Results: Within the last 10 years at PUMCH, the prevalence of IPO in SLE patients was 1.73% and the in-hospital fatality rate was 8.8%. 58.8% of the SLE-IPO manifested as the initial presentation of SLE. Ureterohydronephrosis was the most common complication (60.3%) in SLE patients with IPO and the incidence of biliary tract dilation was 7.9%. SLE patients with IPO were always diagnosed at earlier stage of SLE with higher frequency of hematological disturbance, polyserositis and hypocomplementemia than control patients. Ureterohydronephrosis (OR = 90.322, 95% CI 21.283–383.32, p = 0.000), hypocomplementemia (OR = 10.437, 95% CI 1.341–81.217, p = 0.025) and elevated CRP level in serum (OR = 5.143, 95% CI 1.401–18.876, p = 0.014) were independent risk factors for IPO in SLE disease. However, the positivity of anti-dsDNA antibody was a protective factor for SLE with IPO (OR = 0.222, 95% CI 0.061–0.8, p = 0.021). SLE-IPO patients with long IPO duration, diagnosed at late stage of SLE or concurrent with megacholedochus and ureterohydronephrosis always had unfavorable outcome.
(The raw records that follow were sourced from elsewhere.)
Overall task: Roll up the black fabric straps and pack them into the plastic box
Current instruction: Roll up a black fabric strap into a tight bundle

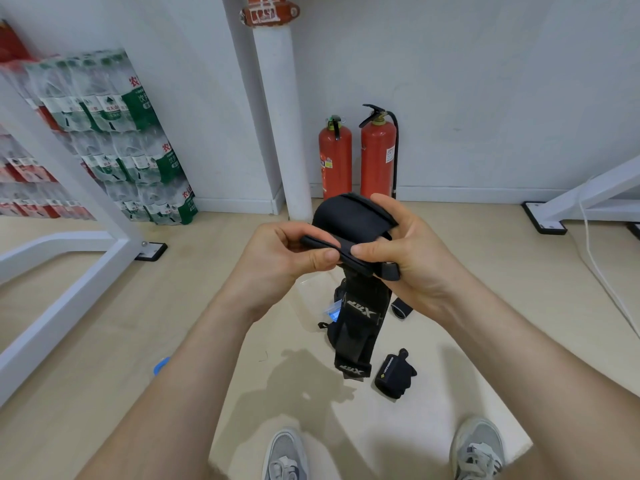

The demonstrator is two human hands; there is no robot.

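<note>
One black strap point(349, 220) is partly rolled, pinched by left hand point(277, 261) and right hand point(412, 265) fingers point(367, 251); packing looks unstarted.

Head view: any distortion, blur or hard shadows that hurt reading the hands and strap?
Head view: wide-angle bending tilts the white vertical pipe and white metal table frame; the left hand, the right hand and the black fabric strap they grip are sharp; a soft shadow lies on the beige floor below the arms; no strong glare.
</note>
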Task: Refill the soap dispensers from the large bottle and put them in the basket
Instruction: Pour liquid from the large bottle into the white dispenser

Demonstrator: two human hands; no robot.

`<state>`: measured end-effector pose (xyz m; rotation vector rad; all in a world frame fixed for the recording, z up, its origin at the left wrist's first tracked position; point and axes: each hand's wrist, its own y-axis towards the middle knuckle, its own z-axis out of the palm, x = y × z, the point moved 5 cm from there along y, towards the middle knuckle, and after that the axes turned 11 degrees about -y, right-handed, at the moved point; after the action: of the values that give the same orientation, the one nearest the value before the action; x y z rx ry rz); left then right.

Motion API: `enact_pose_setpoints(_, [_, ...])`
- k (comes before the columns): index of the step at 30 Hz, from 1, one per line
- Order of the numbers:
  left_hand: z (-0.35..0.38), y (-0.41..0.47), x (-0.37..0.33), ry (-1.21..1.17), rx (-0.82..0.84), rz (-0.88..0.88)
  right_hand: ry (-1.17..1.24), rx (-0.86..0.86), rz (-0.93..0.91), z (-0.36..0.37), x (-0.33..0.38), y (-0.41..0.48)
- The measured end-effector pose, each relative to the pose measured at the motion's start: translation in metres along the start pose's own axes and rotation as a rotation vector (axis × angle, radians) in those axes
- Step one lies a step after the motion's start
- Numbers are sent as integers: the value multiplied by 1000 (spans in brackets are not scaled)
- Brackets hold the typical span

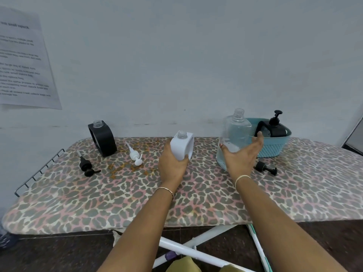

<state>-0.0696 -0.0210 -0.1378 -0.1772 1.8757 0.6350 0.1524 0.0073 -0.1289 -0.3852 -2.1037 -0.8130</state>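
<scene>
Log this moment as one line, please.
left hand: grips white dispenser | right hand: open at large bottle | basket: black dispenser inside

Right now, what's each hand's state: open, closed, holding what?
Left hand: grips the white dispenser.
Right hand: open, fingers spread at the large bottle, not closed round it.

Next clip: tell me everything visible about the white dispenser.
The white dispenser is a squarish, round-cornered bottle of matte white plastic with a clear threaded neck, open, no pump on it. It stands roughly upright over the middle of the board. The left hand grips its lower end; whether it rests on the board is hidden.
</scene>
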Motion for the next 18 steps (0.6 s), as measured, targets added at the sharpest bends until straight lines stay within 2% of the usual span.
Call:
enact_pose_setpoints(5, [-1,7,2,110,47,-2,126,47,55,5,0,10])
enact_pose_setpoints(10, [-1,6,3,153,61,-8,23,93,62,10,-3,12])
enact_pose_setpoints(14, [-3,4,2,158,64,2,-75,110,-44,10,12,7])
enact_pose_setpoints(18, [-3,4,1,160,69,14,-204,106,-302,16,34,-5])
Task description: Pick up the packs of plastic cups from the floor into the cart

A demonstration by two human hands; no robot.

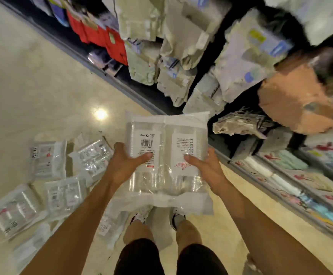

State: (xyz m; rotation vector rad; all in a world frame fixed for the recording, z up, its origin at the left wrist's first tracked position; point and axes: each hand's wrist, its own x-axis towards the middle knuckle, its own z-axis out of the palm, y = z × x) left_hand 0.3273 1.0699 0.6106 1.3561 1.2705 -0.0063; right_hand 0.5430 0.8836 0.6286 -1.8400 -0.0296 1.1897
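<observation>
Pack of plastic cups (165,155): held up in both hands above the feet, clear wrap, barcode label facing up.
Left hand (125,165): fingers clamped on the pack's left edge, thumb flat across the label, other fingers curled underneath.
Right hand (207,167): thumb pressed on the pack's right label, fingers closed under that edge.
Other packs (62,175): scattered flat on the floor (33,86), left of the held pack.
Shelves (241,76): stocked with wrapped goods, beyond and right of the held pack.
Arms: both bare forearms stretched forward, converging on the pack.
</observation>
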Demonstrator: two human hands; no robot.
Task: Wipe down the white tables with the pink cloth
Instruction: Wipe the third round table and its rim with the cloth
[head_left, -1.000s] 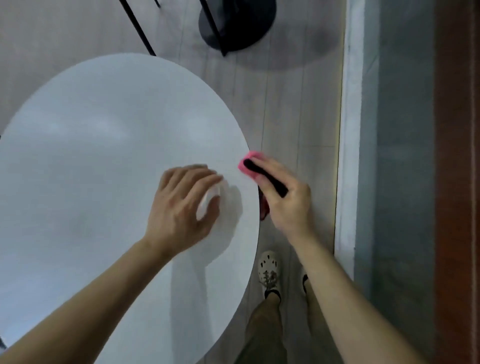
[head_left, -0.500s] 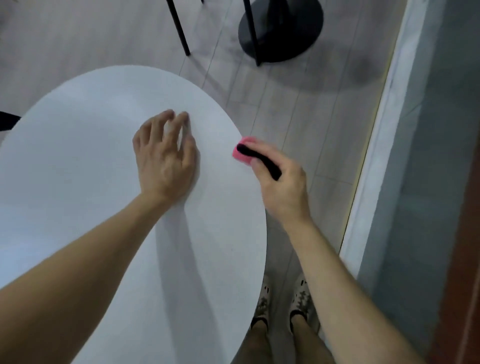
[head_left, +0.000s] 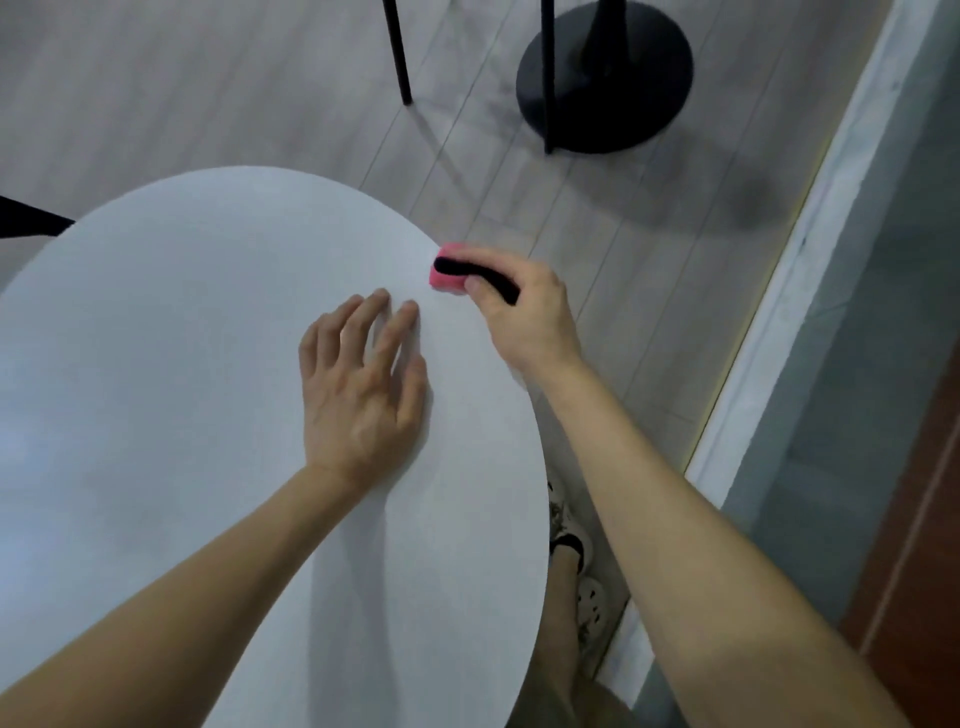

Conclusion: IPO can manifest as a complication of SLE and more commonly, as the initial presentation. SLE-IPO always occurs concomitantly with ureterohydronephrosis and biliary dilatation, and these three complications combined indicate a severe situation of SLE. SLE-IPO patients without systemic smooth muscular involvement could achieve better prognosis with early diagnosis and aggressive treatment.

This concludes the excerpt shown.